* [Exercise objective] Count, in the listing that follows, every line containing the word "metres". Give the number by itself.

* [Supplied information]
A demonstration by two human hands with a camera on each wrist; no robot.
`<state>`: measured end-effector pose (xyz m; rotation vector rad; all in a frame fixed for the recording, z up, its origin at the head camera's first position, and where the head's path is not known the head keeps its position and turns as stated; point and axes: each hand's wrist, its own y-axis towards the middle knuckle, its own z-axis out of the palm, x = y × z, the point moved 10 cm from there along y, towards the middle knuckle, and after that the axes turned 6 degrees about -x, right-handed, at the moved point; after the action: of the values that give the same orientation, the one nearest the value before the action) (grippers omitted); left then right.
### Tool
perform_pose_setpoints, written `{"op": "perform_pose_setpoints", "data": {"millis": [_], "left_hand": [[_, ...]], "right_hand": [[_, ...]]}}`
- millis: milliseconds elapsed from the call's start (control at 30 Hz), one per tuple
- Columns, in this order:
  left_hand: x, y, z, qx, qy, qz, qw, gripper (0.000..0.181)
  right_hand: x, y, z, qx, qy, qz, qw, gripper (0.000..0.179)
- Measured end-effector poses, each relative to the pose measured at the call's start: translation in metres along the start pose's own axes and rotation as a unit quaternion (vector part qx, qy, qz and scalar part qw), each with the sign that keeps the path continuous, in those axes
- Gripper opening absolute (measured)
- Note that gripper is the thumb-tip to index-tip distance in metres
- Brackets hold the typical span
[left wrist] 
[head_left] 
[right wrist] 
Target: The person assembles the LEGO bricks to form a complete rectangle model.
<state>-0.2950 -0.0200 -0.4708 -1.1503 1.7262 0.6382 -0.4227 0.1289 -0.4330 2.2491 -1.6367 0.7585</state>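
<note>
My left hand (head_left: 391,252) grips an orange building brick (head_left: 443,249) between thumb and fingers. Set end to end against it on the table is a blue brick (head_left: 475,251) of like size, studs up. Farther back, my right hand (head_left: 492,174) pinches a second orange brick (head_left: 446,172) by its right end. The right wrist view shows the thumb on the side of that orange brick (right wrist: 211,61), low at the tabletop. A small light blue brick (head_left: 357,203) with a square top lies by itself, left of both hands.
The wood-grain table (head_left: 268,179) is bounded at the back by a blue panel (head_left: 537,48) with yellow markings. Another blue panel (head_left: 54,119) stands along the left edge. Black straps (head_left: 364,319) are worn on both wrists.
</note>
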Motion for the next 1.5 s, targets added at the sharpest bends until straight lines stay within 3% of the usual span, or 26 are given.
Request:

* [Solution for this task] 2